*What to work on*
Copy out all of the data that follows, exactly as it appears.

*Given data*
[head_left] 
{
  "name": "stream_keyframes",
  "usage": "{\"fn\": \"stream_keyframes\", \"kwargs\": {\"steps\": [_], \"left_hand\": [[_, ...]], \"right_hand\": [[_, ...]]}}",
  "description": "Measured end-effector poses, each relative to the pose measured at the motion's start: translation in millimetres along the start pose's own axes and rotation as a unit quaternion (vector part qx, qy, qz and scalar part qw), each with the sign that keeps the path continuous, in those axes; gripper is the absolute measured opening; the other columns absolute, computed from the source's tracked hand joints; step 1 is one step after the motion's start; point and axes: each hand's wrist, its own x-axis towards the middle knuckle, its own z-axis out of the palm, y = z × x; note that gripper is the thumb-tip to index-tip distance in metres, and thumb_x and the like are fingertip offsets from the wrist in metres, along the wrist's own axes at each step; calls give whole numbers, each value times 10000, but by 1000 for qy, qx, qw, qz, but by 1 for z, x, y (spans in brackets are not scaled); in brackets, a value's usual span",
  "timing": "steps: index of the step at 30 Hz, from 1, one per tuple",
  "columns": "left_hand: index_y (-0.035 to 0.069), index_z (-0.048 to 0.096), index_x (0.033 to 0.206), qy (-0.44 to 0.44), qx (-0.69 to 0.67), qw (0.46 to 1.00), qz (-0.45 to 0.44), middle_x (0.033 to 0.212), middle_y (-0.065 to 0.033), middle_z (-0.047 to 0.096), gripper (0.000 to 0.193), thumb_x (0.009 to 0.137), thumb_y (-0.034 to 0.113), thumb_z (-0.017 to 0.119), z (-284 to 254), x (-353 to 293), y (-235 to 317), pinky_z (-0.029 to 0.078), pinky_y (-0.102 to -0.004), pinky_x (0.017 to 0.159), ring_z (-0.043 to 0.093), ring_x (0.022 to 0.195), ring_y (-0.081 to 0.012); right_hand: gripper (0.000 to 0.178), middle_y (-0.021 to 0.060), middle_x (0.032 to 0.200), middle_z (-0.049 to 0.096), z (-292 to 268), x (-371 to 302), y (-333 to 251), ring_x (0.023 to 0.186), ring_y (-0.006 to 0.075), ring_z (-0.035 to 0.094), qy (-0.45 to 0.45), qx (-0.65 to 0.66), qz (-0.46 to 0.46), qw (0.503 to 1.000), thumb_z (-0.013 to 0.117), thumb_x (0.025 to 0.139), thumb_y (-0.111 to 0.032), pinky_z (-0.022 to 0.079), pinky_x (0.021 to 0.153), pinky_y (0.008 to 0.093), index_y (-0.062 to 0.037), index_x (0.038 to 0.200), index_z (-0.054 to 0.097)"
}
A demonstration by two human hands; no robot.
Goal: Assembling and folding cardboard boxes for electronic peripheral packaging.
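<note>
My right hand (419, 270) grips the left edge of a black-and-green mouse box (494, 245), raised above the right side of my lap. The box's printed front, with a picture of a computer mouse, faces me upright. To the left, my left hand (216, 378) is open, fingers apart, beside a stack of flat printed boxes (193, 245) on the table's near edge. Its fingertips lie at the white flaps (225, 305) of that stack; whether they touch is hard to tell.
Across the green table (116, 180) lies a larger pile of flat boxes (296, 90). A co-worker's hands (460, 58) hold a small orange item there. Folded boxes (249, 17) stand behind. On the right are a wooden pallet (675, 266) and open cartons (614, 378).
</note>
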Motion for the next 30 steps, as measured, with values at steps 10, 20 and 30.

*Solved exercise*
[head_left] 
{
  "name": "stream_keyframes",
  "usage": "{\"fn\": \"stream_keyframes\", \"kwargs\": {\"steps\": [_], \"left_hand\": [[_, ...]], \"right_hand\": [[_, ...]]}}",
  "description": "Measured end-effector poses, each relative to the pose measured at the motion's start: translation in millimetres along the start pose's own axes and rotation as a unit quaternion (vector part qx, qy, qz and scalar part qw), each with the sign that keeps the path continuous, in those axes; gripper is the absolute measured opening; the other columns absolute, computed from the source's tracked hand joints; step 1 is one step after the motion's start; point and axes: each hand's wrist, its own x-axis towards the middle knuckle, its own z-axis out of the palm, y = z × x; note that gripper is the thumb-tip to index-tip distance in metres, and thumb_x and the like are fingertip offsets from the wrist in metres, along the wrist's own axes at each step; calls give whole numbers, each value times 10000, but by 1000 for qy, qx, qw, qz, but by 1 for z, x, y (spans in brackets are not scaled); in brackets, a value's usual span",
  "timing": "steps: index of the step at 30 Hz, from 1, one per tuple",
  "columns": "left_hand: index_y (-0.035 to 0.069), index_z (-0.048 to 0.096), index_x (0.033 to 0.206), qy (-0.44 to 0.44), qx (-0.69 to 0.67), qw (0.46 to 1.00), qz (-0.45 to 0.44), middle_x (0.033 to 0.212), middle_y (-0.065 to 0.033), middle_z (-0.047 to 0.096), gripper (0.000 to 0.193), thumb_x (0.009 to 0.137), thumb_y (-0.034 to 0.113), thumb_z (-0.017 to 0.119), z (-284 to 254), x (-353 to 293), y (-235 to 317), pinky_z (-0.029 to 0.078), pinky_y (-0.102 to -0.004), pinky_x (0.017 to 0.159), ring_z (-0.043 to 0.093), ring_x (0.022 to 0.195), ring_y (-0.081 to 0.012); right_hand: gripper (0.000 to 0.178), middle_y (-0.021 to 0.060), middle_x (0.032 to 0.200), middle_z (-0.049 to 0.096), z (-292 to 268), x (-371 to 302), y (-333 to 251), ring_x (0.023 to 0.186), ring_y (-0.006 to 0.075), ring_z (-0.035 to 0.094), qy (-0.45 to 0.45), qx (-0.65 to 0.66), qz (-0.46 to 0.46), qw (0.503 to 1.000), thumb_z (-0.013 to 0.117), thumb_x (0.025 to 0.139), thumb_y (-0.111 to 0.032), pinky_z (-0.022 to 0.079), pinky_x (0.021 to 0.153), pinky_y (0.008 to 0.093), index_y (-0.062 to 0.037), index_x (0.038 to 0.200), index_z (-0.054 to 0.097)"
}
A demonstration by two human hands; no robot.
Goal: Assembling and folding cardboard boxes for electronic peripheral packaging.
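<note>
My right hand (419, 270) grips the left edge of a black-and-green mouse box (494, 245), raised above the right side of my lap. The box's printed front, with a picture of a computer mouse, faces me upright. To the left, my left hand (216, 378) is open, fingers apart, beside a stack of flat printed boxes (193, 245) on the table's near edge. Its fingertips lie at the white flaps (225, 305) of that stack; whether they touch is hard to tell.
Across the green table (116, 180) lies a larger pile of flat boxes (296, 90). A co-worker's hands (460, 58) hold a small orange item there. Folded boxes (249, 17) stand behind. On the right are a wooden pallet (675, 266) and open cartons (614, 378).
</note>
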Motion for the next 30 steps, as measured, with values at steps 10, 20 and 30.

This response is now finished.